Say what you will about some of BMW’s latest decisions, but it still gets some things right. One of them is the M division’s stubbornness to keep the manual gearbox alive in a digital era. While the AMG C63 and Audi RS4 Avant are both sold exclusively with an automatic transmission, you can still buy an M3 (and M4) with a clutch pedal.
Featured here ahead of its official debut in October, the M2 G87 will also have three pedals to play with, and we can say the same thing about the modern-day 3.0 CSL arriving before the year’s end. Enthusiasts will be happy to hear the 6MT isn’t going anywhere as M boss Frank van Meel pledges to keep the manual alive in the foreseeable future. Speaking with Autocar at the Goodwood Festival of Speed where the M3 Touring received its public debut, the head honcho explained why this decision has been taken.

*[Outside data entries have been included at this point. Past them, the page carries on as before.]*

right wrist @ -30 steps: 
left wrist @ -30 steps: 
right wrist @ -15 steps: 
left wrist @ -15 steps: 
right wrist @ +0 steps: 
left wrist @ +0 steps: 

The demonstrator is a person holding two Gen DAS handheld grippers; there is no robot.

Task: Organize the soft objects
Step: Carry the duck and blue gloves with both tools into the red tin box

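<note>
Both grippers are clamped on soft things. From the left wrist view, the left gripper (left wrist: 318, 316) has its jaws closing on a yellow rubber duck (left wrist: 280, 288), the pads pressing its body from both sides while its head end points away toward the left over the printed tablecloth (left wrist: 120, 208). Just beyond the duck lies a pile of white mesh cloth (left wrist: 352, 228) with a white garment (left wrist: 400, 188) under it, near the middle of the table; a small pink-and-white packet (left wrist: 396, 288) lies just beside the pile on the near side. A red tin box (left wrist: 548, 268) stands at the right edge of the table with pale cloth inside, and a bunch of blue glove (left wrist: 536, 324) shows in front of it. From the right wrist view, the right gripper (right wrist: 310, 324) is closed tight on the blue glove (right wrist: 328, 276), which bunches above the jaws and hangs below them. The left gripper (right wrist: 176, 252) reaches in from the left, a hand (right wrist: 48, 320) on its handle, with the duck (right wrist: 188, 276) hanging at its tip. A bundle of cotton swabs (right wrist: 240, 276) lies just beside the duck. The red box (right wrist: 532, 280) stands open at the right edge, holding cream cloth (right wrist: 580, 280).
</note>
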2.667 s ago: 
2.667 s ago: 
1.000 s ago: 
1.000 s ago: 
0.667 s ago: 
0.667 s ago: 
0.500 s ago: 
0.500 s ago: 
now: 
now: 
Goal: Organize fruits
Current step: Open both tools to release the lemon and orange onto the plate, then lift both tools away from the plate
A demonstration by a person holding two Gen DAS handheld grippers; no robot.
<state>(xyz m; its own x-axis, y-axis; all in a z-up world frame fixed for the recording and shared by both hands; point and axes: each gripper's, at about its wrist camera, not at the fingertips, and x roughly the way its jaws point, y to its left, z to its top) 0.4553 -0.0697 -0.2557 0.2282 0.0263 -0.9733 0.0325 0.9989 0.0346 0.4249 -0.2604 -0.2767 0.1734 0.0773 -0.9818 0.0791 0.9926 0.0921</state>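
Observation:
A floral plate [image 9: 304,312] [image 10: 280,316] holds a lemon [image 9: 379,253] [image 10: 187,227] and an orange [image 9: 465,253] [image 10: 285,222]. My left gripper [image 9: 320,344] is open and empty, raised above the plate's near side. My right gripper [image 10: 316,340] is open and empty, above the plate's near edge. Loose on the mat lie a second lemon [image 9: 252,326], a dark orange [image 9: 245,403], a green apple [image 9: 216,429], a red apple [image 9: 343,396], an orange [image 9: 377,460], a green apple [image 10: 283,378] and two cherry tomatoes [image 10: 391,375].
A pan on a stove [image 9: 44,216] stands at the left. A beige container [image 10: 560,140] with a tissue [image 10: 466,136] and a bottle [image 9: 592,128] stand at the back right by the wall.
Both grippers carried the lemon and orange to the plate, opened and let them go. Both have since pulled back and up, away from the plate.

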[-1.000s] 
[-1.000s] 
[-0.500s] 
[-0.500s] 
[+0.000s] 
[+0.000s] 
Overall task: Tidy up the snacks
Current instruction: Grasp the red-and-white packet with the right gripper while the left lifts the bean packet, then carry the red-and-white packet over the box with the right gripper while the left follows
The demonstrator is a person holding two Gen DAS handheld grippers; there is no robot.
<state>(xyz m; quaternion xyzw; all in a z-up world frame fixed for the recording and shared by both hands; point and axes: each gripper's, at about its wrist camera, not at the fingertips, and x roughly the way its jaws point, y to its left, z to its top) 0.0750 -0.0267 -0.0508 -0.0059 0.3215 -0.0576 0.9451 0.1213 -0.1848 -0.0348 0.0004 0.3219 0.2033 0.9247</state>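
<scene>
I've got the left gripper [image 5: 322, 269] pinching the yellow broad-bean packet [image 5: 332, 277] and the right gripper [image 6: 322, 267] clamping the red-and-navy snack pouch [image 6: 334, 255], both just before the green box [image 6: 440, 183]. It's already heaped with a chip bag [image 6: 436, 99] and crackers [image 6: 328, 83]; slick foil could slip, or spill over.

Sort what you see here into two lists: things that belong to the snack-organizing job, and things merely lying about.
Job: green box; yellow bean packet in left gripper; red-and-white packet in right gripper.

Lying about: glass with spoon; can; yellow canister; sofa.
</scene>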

Approximately half of M2 F87 buyers ordered the car with three pedals, prompting BMW to retain the do-it-yourself gearbox for its imminent successor. Frank van Meel admits the manual makes the car slower and thirstier compared to the automatic, but the strong take rate justifies its existence. He went on to say customers in the United States prefer the manual the most, which makes sense since Porsches with three pedals are also in high demand in North America.
“People want to say they can handle the beast. If they have a way of showing they can do that, then they want it – and a manual gearbox is part of that. It’s part of the emotional appeal of our cars, and that’s why we love manual gearboxes. “
As you may recall, BMW through its M division has also pledged to keep the inline-six and V8 engines on sale until at least the end of the decade. However, doing so requires a certain dose of electrification to comply with stricter emissions regulations. Consequently, the M2 G87 will be the last non-hybrid M car ever.